That according to the Plaint under paragraph 3, the Respondent clearly indicated that he inherited the suit land from his father Namabale Kawuta in 1948 and has since then been in use of the suit land.

Furthermore, that under paragraph 4, the Respondent avers that in 1994 the Appellant came to settle on the land with allegations that he had bought it. That in the Respondent’s view, the paragraphs prove that the Respondent enjoyed a right to own and enjoy the land he inherited from his late father which right to hid property was violate by the Defendant/Appellant.

They concluded that the Plaint disclosed a cause of action.

In resolving this ground, I have carefully examined the pleadings of the Plaintiff/ Respondent in the case as filed before the lower court, analyzed the Applicable law and paid particular attention to the provisions of on Order 7 of the Civil Procedure Rules which stipulates the requirements of a proper Plaint.

Order 7, rule 1 (e), (f) and (g) stipulates that a Plaint must state their facts constituting the cause of action and when it arose, the facts showing that the court has jurisdiction and the relief which the Plaintiff claims and a statement of the value of the subject t matter. The test for determining whether or not a Plaint discloses a cause of action has been restated in numerous authorities. It was laid down to the effect that:-

1. The Plaintiff must show that he enjoyed a right;

2. The right has been violated; and

3. The defendant is liable for the violation.

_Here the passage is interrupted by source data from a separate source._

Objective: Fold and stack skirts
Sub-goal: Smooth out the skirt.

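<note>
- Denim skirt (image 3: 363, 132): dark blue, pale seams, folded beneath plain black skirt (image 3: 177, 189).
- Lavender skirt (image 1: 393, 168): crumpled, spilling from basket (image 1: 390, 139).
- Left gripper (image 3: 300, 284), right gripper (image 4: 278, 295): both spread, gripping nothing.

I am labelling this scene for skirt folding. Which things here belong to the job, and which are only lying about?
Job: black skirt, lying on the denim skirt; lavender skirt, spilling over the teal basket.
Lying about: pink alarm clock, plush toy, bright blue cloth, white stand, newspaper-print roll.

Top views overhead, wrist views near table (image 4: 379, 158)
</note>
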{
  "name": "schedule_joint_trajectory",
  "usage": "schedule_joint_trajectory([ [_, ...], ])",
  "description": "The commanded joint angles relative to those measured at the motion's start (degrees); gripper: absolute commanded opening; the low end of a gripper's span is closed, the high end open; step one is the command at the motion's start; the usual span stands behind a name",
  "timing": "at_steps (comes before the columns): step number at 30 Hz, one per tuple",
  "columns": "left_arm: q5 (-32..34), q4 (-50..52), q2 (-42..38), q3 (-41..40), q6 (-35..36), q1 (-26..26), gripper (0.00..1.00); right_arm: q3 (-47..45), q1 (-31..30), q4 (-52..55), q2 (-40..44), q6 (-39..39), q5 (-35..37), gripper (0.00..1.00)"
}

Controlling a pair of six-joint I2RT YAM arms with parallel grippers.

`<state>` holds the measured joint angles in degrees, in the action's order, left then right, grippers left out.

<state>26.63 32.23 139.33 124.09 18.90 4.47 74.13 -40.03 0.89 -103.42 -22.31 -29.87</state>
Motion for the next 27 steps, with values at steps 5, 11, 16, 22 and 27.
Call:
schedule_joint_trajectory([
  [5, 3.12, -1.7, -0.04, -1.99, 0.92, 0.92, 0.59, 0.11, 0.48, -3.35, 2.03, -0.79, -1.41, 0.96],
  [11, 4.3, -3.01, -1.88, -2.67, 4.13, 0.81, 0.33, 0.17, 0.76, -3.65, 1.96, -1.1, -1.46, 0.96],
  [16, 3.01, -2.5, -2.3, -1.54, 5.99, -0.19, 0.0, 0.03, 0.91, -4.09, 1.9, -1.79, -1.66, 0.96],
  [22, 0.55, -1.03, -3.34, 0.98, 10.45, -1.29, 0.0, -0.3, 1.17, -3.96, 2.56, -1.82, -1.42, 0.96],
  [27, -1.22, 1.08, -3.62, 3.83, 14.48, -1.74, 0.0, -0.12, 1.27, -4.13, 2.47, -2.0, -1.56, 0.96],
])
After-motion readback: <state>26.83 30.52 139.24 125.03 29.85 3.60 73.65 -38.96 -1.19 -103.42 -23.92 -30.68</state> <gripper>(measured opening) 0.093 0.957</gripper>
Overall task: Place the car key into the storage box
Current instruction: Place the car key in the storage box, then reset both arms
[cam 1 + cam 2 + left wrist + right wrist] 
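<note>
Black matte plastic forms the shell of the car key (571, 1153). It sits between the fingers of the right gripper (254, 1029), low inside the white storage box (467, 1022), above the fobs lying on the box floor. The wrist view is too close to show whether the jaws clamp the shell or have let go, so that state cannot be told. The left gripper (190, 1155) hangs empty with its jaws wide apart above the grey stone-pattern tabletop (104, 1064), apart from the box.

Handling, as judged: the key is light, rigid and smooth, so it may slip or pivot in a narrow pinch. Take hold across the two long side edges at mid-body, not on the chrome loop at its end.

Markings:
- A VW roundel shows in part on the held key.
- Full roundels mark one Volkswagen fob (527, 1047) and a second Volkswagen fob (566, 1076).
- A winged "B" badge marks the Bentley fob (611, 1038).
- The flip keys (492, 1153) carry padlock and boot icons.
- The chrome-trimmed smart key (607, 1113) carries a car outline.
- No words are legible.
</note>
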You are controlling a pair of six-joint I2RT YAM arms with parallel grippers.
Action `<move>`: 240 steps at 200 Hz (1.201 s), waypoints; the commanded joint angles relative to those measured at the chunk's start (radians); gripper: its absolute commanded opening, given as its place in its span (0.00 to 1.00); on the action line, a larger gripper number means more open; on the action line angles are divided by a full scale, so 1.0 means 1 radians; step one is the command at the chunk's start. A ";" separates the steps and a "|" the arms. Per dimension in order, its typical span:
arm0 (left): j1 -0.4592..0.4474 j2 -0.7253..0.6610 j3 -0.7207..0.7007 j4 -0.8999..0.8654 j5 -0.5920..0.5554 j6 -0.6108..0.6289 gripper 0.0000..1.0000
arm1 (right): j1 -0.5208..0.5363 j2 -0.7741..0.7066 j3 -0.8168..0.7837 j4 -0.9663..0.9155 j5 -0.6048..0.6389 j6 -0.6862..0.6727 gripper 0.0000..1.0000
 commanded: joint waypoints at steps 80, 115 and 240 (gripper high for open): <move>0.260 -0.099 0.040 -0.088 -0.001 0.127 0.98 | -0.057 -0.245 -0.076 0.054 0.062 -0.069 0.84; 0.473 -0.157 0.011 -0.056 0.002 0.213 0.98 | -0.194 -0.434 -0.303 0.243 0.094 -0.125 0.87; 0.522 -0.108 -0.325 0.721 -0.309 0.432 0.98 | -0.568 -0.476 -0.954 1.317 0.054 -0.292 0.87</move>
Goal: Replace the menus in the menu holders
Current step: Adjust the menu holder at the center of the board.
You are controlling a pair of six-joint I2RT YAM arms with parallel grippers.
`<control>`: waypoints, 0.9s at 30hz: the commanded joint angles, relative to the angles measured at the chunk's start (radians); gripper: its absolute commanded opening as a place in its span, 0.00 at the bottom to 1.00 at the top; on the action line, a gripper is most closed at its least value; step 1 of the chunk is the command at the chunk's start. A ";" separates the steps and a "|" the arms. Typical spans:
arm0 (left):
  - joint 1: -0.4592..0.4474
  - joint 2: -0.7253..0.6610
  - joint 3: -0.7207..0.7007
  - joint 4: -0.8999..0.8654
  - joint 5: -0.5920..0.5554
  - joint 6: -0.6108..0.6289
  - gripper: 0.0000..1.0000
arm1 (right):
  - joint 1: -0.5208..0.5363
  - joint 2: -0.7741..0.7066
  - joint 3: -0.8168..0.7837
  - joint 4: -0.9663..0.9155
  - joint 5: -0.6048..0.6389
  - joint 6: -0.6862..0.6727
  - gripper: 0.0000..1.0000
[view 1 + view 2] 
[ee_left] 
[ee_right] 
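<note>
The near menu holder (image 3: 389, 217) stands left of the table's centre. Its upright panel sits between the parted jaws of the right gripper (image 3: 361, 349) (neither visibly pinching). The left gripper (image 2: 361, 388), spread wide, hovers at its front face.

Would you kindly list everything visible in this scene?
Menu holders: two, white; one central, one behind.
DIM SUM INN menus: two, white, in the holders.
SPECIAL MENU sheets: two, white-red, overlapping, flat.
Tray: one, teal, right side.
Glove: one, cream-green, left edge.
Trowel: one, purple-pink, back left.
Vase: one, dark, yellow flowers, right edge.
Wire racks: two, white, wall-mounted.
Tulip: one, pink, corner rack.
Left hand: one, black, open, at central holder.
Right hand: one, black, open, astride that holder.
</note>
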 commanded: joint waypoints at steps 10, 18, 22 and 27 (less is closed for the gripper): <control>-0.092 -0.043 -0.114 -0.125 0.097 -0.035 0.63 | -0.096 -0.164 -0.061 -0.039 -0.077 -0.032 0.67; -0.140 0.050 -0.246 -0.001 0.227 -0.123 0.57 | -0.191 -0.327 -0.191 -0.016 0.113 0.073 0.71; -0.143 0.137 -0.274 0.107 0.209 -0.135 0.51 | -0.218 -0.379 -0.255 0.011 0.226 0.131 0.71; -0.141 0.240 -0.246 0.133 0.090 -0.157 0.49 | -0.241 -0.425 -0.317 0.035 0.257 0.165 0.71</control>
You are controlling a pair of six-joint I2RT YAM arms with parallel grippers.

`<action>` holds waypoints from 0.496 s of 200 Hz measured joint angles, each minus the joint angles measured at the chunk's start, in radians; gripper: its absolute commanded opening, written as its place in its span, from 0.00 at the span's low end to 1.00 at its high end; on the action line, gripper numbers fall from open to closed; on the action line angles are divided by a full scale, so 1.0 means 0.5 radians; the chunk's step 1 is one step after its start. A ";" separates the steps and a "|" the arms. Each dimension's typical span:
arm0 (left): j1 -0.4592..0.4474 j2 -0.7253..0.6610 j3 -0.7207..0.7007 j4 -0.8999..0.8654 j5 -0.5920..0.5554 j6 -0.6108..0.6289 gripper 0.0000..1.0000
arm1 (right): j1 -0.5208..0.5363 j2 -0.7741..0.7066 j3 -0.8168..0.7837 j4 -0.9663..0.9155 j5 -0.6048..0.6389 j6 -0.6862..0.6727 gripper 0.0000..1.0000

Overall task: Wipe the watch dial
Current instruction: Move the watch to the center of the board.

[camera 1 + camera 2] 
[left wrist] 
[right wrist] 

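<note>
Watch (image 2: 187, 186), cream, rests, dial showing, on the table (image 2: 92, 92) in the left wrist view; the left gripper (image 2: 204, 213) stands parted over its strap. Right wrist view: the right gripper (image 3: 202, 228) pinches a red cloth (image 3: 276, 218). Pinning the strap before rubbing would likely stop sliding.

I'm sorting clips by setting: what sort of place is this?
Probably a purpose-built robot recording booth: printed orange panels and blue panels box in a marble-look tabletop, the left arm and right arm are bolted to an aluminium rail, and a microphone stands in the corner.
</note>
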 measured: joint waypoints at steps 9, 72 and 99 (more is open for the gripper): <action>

See Auto Garage & Another vs Motokov (No.3) [1971] EA 514 at page 519, relied upon by learned counsel for the Respondents, where Spry VP ruled that “I would summarize the position as I see it by saying that if a plaint shows that the plaintiff enjoyed a right, that right has been violated and that the defendant is liable, then in my opinion a cause of action has been disclosed and any omission or defect may be put right by amendment”.

See also Tororo Cement Co Ltd vs Frokina International Ltd Civil Appeal No. 2/2001.

Relating the above to this case, it is clear that the Plaintiff has a right which he clearly articulated in his Statement of Claim that he believes was violated; as such, he has a cause of action.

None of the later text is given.